▸ **What is needed**
Retype, exactly as they appear below, the lines between the line holding "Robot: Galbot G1" and the line holding "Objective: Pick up", both ends included.

▸ **Extracted records**
::::::::::
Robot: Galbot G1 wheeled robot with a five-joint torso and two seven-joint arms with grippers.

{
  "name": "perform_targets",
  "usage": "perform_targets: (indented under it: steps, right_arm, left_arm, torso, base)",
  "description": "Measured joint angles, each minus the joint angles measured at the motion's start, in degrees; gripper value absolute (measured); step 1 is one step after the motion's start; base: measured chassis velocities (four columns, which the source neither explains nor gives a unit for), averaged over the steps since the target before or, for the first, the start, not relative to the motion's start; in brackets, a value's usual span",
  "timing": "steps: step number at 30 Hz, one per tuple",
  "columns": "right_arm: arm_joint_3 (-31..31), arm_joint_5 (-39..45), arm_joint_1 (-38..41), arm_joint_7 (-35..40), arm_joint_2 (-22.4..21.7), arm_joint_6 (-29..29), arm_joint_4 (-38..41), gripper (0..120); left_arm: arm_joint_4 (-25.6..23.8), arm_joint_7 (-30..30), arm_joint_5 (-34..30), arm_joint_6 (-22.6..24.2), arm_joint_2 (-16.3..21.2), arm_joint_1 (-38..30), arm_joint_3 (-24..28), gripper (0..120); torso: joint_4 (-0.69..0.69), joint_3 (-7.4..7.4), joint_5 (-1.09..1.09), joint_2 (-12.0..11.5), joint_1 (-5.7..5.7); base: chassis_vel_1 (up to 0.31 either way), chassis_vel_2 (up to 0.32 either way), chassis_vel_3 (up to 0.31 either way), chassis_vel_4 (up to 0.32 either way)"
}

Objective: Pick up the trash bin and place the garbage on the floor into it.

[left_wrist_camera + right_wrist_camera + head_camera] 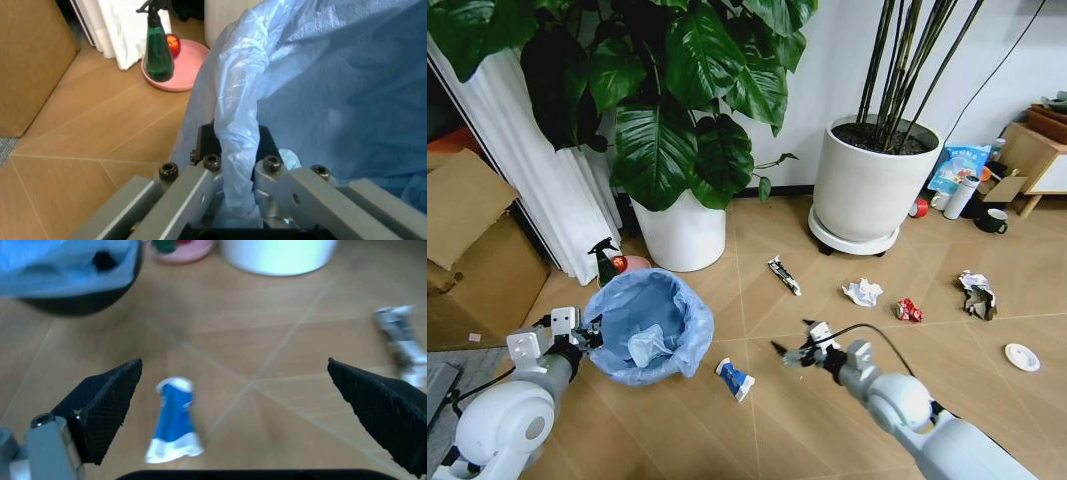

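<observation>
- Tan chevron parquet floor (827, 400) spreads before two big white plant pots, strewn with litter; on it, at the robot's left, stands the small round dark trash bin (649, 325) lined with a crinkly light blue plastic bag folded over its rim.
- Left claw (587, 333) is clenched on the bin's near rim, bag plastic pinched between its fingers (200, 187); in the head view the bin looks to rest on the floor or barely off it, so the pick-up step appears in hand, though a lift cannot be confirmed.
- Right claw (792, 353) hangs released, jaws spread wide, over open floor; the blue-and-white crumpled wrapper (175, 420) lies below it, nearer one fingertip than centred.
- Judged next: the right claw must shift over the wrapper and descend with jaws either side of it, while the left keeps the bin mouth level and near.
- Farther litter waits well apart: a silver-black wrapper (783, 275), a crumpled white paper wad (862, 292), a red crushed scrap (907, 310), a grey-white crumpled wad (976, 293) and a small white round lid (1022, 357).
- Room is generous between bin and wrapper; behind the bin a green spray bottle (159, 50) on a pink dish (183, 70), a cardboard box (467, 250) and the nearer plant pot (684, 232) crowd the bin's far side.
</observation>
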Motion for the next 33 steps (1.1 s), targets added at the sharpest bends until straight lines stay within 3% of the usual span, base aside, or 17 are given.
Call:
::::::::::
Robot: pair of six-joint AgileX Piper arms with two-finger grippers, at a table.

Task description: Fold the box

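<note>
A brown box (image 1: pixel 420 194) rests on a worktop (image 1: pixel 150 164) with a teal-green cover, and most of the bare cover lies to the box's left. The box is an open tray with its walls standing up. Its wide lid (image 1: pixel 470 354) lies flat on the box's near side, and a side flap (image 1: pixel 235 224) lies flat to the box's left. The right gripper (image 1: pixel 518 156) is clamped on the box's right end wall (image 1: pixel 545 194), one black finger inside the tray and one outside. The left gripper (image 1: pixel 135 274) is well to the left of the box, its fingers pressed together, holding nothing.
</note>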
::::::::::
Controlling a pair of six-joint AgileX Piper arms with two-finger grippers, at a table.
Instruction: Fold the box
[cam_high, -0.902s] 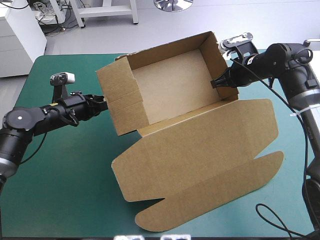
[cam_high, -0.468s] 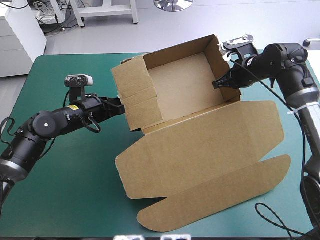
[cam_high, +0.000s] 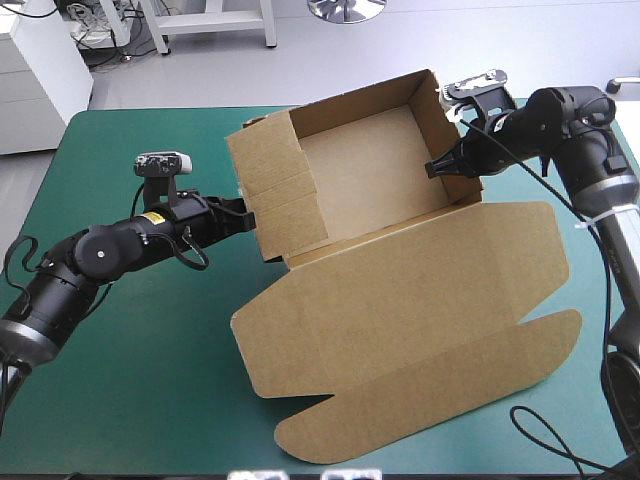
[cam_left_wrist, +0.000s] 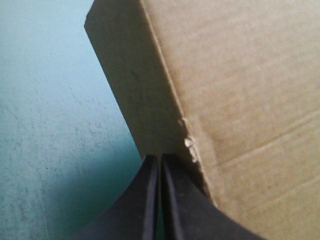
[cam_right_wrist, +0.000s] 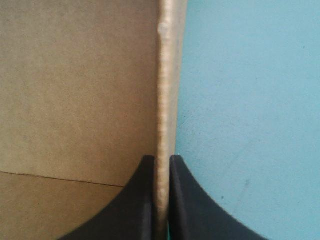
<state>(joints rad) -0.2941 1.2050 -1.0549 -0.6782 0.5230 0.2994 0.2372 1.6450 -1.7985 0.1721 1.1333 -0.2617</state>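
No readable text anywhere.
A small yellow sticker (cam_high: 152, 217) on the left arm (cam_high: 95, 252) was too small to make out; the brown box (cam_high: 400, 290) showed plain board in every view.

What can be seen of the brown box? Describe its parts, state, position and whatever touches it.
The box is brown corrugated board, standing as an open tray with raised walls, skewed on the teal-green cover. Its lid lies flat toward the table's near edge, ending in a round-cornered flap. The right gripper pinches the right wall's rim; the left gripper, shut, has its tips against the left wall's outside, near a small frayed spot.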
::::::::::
▸ **Answer space**
Robot: Galbot G1 wheeled robot with a five-joint torso and two seven-joint arms with grippers.

{
  "name": "perform_targets",
  "usage": "perform_targets: (indented under it: steps, right_arm, left_arm, torso, base)",
  "description": "Measured joint angles, each minus the joint angles measured at the motion's start, in degrees; gripper value absolute (measured); step 1 is one step after the motion's start; base: measured chassis velocities (four columns, which the source neither explains nor gives a unit for), averaged over the steps since the target before or, for the first, the start, not relative to the motion's start; in brackets, a value's usual span",
  "timing": "steps: step number at 30 Hz, one per tuple",
  "columns": "right_arm: arm_joint_3 (-31..31), arm_joint_5 (-39..45), arm_joint_1 (-38..41), arm_joint_7 (-35..40), arm_joint_2 (-22.4..21.7), arm_joint_6 (-29..29), arm_joint_4 (-38..41), gripper (0..120); left_arm: arm_joint_4 (-25.6..23.8), arm_joint_7 (-30..30), arm_joint_5 (-34..30), arm_joint_6 (-22.6..24.2), arm_joint_2 (-16.3..21.2), arm_joint_1 (-38..30), arm_joint_3 (-24..28), gripper (0..120); torso: joint_4 (-0.69..0.69), joint_3 (-7.4..7.4), joint_5 (-1.09..1.09), joint_2 (-12.0..11.5), joint_1 (-5.7..5.7); base: chassis_vel_1 (up to 0.31 either way), chassis_vel_2 (up to 0.32 either way), chassis_vel_3 (up to 0.31 either way), chassis_vel_4 (up to 0.32 either way)"
}

Objective: Pick up the trash bin and place the garbage on the floor into it.

With this output, the exercise is done.